Canada should protect a strategic asset for driving economic growth

Industrial carbon pricing incentivizes investment in Canadian industry

Clean Prosperity made the following statement in response to the leader of the Conservative Party of Canada’s announcement today about Canada’s industrial carbon pricing system.

“Canada’s industrial carbon pricing system is a strategic asset for growing and strengthening Canadian industry,” said Clean Prosperity President and CEO Michael Bernstein. 

“Dismantling industrial carbon pricing would be a mistake that robs Canada of a critical tool to attract billions in investment and create jobs across the country,” Bernstein said.

Industrial carbon pricing is widely supported by a broad range of industries across Canada. It’s the most cost-effective way of driving investment in new technologies that will ensure the long-term strength of Canada’s existing industries, while also helping Canadian companies compete in the emerging global low-carbon economy. 

“Dismantling industrial carbon pricing would be a mistake that robs Canada of a critical tool to attract billions in investment and create jobs across the country”

Clean Prosperity President and CEO Michael Bernstein

Industrial carbon pricing is critical to the investment case for carbon capture and storage and other low-carbon technologies. Without carbon pricing, it’s difficult to imagine the deployment of these technologies in Canada without massive public subsidies.

While repealing the Greenhouse Gas Pollution Pricing Act will not necessarily eliminate industrial carbon pricing across Canada, it undermines the policy certainty that businesses need to make large investments. Without a clear federal consensus on industrial emissions policy, Canada seems destined to whipsaw back and forth between different policies with each election cycle. This is bad for investment and growth.

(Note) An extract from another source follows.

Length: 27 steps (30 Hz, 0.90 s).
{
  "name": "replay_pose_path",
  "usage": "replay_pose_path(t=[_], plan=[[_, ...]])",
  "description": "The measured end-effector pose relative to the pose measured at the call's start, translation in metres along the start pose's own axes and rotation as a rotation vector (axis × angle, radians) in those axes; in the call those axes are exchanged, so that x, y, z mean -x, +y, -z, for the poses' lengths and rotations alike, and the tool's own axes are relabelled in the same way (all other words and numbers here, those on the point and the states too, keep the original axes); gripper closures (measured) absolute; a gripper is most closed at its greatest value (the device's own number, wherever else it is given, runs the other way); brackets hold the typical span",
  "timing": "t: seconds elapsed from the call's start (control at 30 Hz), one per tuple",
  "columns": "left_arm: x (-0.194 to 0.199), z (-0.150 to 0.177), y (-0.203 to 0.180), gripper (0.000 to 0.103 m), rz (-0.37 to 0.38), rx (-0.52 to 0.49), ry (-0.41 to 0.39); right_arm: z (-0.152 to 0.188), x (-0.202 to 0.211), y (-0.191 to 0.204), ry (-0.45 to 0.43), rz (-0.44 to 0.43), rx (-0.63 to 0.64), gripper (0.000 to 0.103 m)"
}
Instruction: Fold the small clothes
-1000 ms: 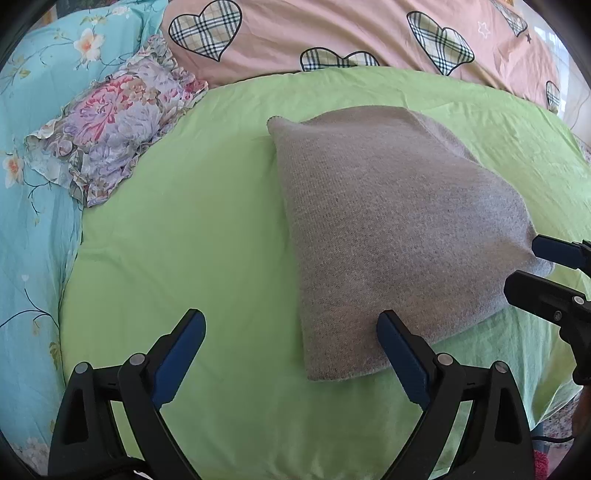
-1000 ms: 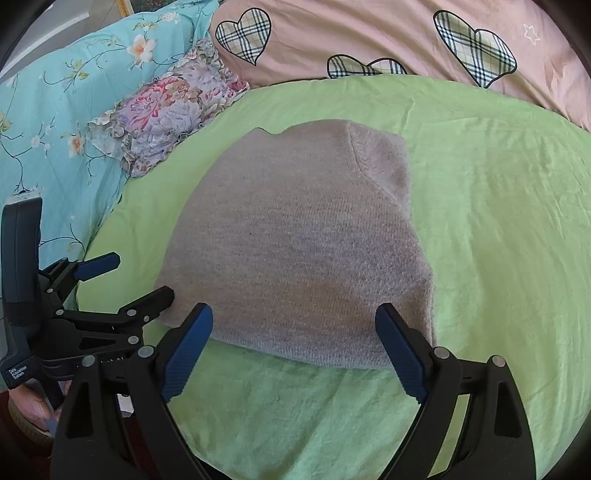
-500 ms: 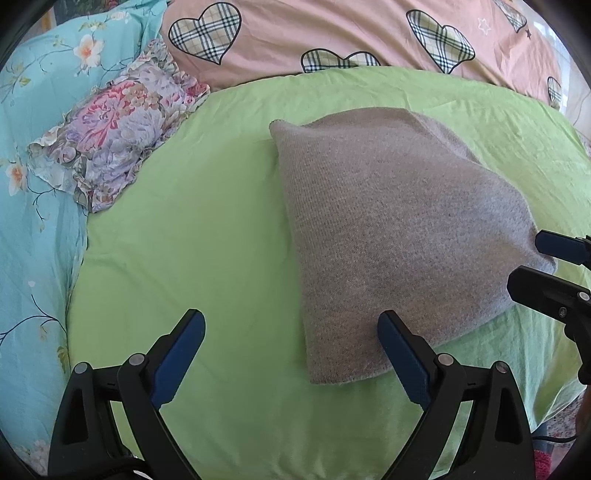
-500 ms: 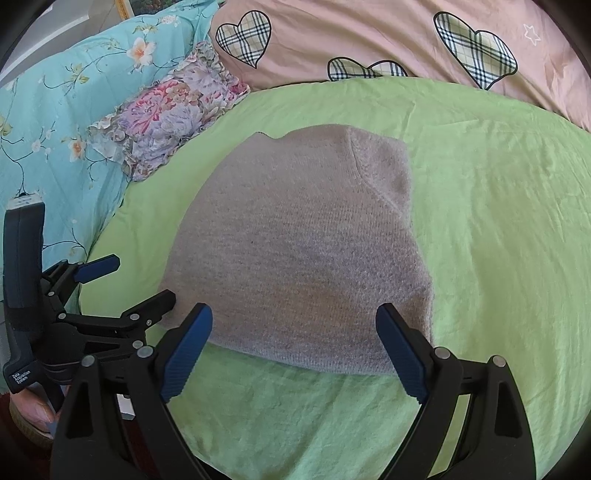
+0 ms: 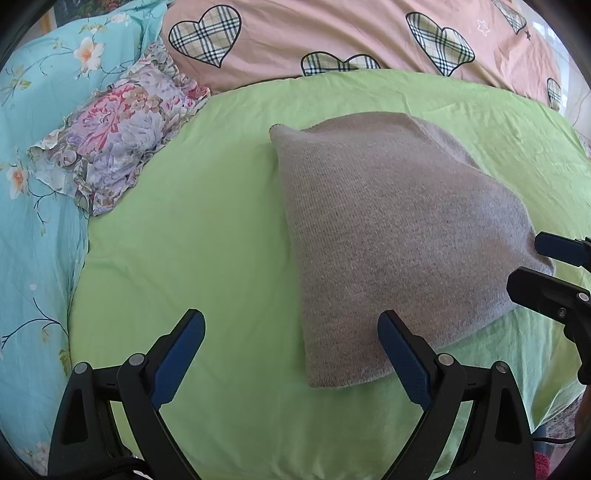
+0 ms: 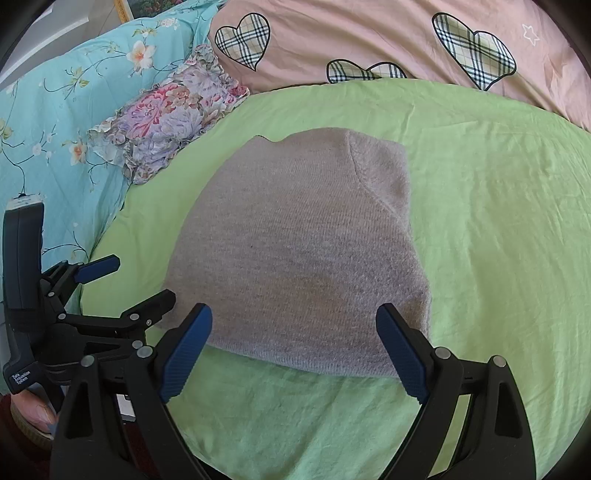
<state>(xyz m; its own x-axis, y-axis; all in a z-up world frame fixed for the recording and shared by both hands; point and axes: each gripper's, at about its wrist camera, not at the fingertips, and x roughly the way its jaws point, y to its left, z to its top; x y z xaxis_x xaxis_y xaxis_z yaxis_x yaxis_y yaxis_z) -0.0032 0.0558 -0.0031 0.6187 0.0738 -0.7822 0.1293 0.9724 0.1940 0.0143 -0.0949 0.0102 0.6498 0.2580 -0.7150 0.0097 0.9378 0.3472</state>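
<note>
1. The green sheet (image 6: pixel 480 229) is spread flat over the bed as a working surface, with the pink heart-print cover (image 5: pixel 332 33), the blue floral bedding (image 5: pixel 33 258) and the frilled floral pillow (image 5: pixel 114 129) pushed to its edges.
2. The grey knit garment (image 6: pixel 303 258) lies near the sheet's middle, apparently folded into 1 compact, rounded block, with a seam curving across its far right corner. Its fine ribbed knit lies smooth, without obvious wrinkles.
3. The right gripper (image 6: pixel 295 343) hovers at the garment's near hem, jaws spread wide, holding nothing.
4. The left gripper (image 5: pixel 291 350) hangs beside the garment's left edge, jaws likewise spread and empty, probably ready for another fold.
</note>
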Motion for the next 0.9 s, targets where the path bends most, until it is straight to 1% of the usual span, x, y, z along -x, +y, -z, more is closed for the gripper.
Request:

U.S. tariffs threaten Canadian industry, but they do not change the long-term imperative for Canadian industry to decarbonize. Industrial carbon pricing systems are designed to keep costs low and can be designed to support the international competitiveness of Canadian industry. Removing industrial carbon pricing could also hurt Canada’s efforts to diversify trade — our second largest trading partner, the European Union, has adopted a carbon border adjustment mechanism that will make it harder to trade with them without industrial carbon pricing.  

Industrial carbon pricing is one of the strongest tools in Canada’s policy toolbox and governments should use it to seize opportunities to drive Canada’s low-carbon growth.